Osvaldo Fassetta, amigo de Claudio Gabriel Barrelier, fue detenido el jueves por la noche acusado de encubrimiento agravado en contexto de violencia de género. Antes del arresto, había concedido entrevistas a medios en las que relató su última interacción con la víctima y las horas posteriores a la desaparición.
Osvaldo Fassetta, de 47 años, fue detenido el jueves por la noche por orden de la fiscalía, bajo la acusación de encubrimiento agravado en contexto de violencia de género en el marco del caso Agostina Vega. Previo a su arresto, Fassetta había brindado declaraciones a medios de comunicación en las que describió los hechos ocurridos el fin de semana de la desaparición de la adolescente.
Según relató Fassetta, el sábado 23 de mayo estuvo junto a Agostina, su hermano menor, Melisa y Claudio Barrelier en un predio donde jugaban al fútbol. «De ahí nos fuimos a un cumpleaños, los cinco juntos hasta que los tres se fueron a su casa. Claudio se fue conmigo hasta mi lugar de trabajo y cerca de las 21, él se fue. Me dijo que iba hasta lo de una amiga y que después se iba a la casa», declaró.
Fassetta agregó que durante el encuentro en la cancha escuchó que Agostina le pidió a Barrelier su número de teléfono, pero que él no se lo dio en ese momento. «La mamá estaba cerca de ella», precisó.
El hombre indicó que la noche transcurrió sin incidentes y que las cámaras de seguridad de su trabajo podrían confirmar su presencia allí. Afirmó que todo cambió pasadas las cinco de la mañana del domingo 24 de mayo, cuando recibió una llamada de la madre de Agostina. «Cerré el negocio y, con dos amigos que estaban ahí con movilidad, estuvimos dando un par de vueltas y fuimos al domicilio de Melisa a ver si encontrábamos a su hija», sostuvo.

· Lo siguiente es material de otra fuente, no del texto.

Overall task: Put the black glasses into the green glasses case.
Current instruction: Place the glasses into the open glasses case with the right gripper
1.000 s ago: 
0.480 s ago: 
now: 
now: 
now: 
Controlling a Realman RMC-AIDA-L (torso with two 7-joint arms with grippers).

Fassetta declaró que buscaron a la adolescente en plazas y calles, y luego se dirigieron a la comisaría para hacer la exposición. «Estuvimos un rato y nos dijeron que fuéramos a la Unidad Judicial a hacer la denuncia. Hasta que nos tomaron la denuncia se hicieron las 8 de la mañana», comentó.
En sus declaraciones, Fassetta señaló que durante esas horas Barrelier no colaboró en la búsqueda. «No colaboró con nosotros. En ese momento, con la desesperación que tenía la madre, cerré el kiosco y nos fuimos. Lo que menos pensamos es si él estaba colaborando o no. Fuimos a darle una mano a una mamá que estaba desesperada y sola en la casa», afirmó.
Además, Fassetta mencionó un detalle que posteriormente lo vinculó a la causa: el cambio del acolchado de su cama en la vivienda de Barrelier. «Habían puesto un acolchado color clarito donde yo dormía. Las colchas que yo tenía el sábado al mediodía antes de irme eran grises. Cuando volví, era otra, no la había visto nunca», relató.